AIM OF THE TASK:
Output the listing below verbatim, from its first line to its last.

EXERCISE DATA:
━━━━━━

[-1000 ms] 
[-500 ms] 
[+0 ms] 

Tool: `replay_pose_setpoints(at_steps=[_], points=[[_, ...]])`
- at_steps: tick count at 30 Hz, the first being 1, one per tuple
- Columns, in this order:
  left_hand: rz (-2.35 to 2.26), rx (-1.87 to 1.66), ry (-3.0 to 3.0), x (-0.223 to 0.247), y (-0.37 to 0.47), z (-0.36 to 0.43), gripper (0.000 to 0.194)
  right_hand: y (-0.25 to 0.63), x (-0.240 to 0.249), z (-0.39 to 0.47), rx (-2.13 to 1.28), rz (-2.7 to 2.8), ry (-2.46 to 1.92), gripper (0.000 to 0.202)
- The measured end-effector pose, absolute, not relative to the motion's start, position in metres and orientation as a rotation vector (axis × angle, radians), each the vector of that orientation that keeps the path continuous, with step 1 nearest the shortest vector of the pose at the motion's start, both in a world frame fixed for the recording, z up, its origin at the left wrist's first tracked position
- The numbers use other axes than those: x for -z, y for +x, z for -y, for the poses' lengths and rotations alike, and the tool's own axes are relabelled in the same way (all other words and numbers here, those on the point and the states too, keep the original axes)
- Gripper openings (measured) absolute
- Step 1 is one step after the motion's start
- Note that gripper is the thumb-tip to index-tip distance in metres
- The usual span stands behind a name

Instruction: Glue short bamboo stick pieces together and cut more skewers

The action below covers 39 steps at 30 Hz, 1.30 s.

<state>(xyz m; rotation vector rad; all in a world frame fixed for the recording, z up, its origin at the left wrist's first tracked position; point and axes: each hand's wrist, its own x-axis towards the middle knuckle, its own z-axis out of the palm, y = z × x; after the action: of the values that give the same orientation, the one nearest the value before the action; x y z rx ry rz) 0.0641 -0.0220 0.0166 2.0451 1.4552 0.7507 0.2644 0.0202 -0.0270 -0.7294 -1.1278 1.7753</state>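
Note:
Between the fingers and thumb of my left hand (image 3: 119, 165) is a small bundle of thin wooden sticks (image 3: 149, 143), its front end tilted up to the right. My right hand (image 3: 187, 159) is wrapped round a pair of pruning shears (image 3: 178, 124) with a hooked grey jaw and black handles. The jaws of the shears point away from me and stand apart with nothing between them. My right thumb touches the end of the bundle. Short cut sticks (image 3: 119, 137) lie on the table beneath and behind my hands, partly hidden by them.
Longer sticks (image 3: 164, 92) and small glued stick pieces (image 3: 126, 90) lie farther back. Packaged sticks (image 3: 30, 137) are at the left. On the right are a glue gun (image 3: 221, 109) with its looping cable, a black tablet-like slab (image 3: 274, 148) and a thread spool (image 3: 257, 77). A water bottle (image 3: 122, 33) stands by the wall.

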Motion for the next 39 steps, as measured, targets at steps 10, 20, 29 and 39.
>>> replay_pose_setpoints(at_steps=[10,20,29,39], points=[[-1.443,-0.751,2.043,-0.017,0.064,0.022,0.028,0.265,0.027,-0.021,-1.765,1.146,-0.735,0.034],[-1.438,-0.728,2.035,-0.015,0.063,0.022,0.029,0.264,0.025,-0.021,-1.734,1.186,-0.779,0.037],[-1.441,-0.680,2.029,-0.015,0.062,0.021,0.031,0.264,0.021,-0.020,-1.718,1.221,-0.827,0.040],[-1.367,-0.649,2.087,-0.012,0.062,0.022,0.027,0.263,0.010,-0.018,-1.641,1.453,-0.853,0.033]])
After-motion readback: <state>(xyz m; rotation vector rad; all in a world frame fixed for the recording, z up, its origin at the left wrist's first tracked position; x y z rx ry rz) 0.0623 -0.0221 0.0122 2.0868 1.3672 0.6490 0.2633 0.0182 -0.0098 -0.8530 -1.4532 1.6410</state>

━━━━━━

YOUR SOLUTION:
[-1000 ms] 
[-500 ms] 
[+0 ms] 

Tool: `replay_pose_setpoints(at_steps=[_], points=[[_, ...]])`
- at_steps: tick count at 30 Hz, the first being 1, one per tuple
- Columns, in this order:
  left_hand: rz (-2.35 to 2.26), rx (-1.87 to 1.66), ry (-3.0 to 3.0), x (-0.223 to 0.247), y (-0.37 to 0.47), z (-0.36 to 0.43), gripper (0.000 to 0.194)
  right_hand: y (-0.25 to 0.63), x (-0.240 to 0.249), z (-0.39 to 0.47), rx (-2.13 to 1.28), rz (-2.7 to 2.8), ry (-2.46 to 1.92), gripper (0.000 to 0.202)
- The measured end-effector pose, absolute, not relative to the motion's start, position in metres and orientation as a rotation vector (axis × angle, radians), each the vector of that orientation that keeps the path continuous, with step 1 nearest the shortest vector of the pose at the motion's start, both in a world frame fixed for the recording, z up, its origin at the left wrist's first tracked position
- The numbers use other axes than those: x for -z, y for +x, z for -y, for the poses' lengths and rotations alike, and the tool's own axes are relabelled in the same way (all other words and numbers here, those on the point and the states too, keep the original axes)
- Gripper openings (measured) absolute
- Step 1 is one step after the motion's start
- Note that gripper is the thumb-tip to index-tip distance in metres
- The usual span stands behind a name

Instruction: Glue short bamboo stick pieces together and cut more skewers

The action below covers 39 steps at 30 Hz, 1.30 s.

<state>(xyz m; rotation vector rad; all in a world frame fixed for the recording, z up, its origin at the left wrist's first tracked position; point and axes: each hand's wrist, its own x-axis towards the middle knuckle, its own z-axis out of the palm, y = z × x; after the action: of the values that give the same orientation, the one nearest the value before the action; x y z rx ry rz) 0.0641 -0.0220 0.0166 2.0451 1.4552 0.7507 0.2644 0.0202 -0.0270 -0.7294 -1.1278 1.7753</state>
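Note:
Between the fingers and thumb of my left hand (image 3: 119, 165) is a small bundle of thin wooden sticks (image 3: 149, 143), its front end tilted up to the right. My right hand (image 3: 187, 159) is wrapped round a pair of pruning shears (image 3: 178, 124) with a hooked grey jaw and black handles. The jaws of the shears point away from me and stand apart with nothing between them. My right thumb touches the end of the bundle. Short cut sticks (image 3: 119, 137) lie on the table beneath and behind my hands, partly hidden by them.
Longer sticks (image 3: 164, 92) and small glued stick pieces (image 3: 126, 90) lie farther back. Packaged sticks (image 3: 30, 137) are at the left. On the right are a glue gun (image 3: 221, 109) with its looping cable, a black tablet-like slab (image 3: 274, 148) and a thread spool (image 3: 257, 77). A water bottle (image 3: 122, 33) stands by the wall.
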
Motion for the next 39 steps, as measured, targets at steps 10, 20, 29 and 39.
>>> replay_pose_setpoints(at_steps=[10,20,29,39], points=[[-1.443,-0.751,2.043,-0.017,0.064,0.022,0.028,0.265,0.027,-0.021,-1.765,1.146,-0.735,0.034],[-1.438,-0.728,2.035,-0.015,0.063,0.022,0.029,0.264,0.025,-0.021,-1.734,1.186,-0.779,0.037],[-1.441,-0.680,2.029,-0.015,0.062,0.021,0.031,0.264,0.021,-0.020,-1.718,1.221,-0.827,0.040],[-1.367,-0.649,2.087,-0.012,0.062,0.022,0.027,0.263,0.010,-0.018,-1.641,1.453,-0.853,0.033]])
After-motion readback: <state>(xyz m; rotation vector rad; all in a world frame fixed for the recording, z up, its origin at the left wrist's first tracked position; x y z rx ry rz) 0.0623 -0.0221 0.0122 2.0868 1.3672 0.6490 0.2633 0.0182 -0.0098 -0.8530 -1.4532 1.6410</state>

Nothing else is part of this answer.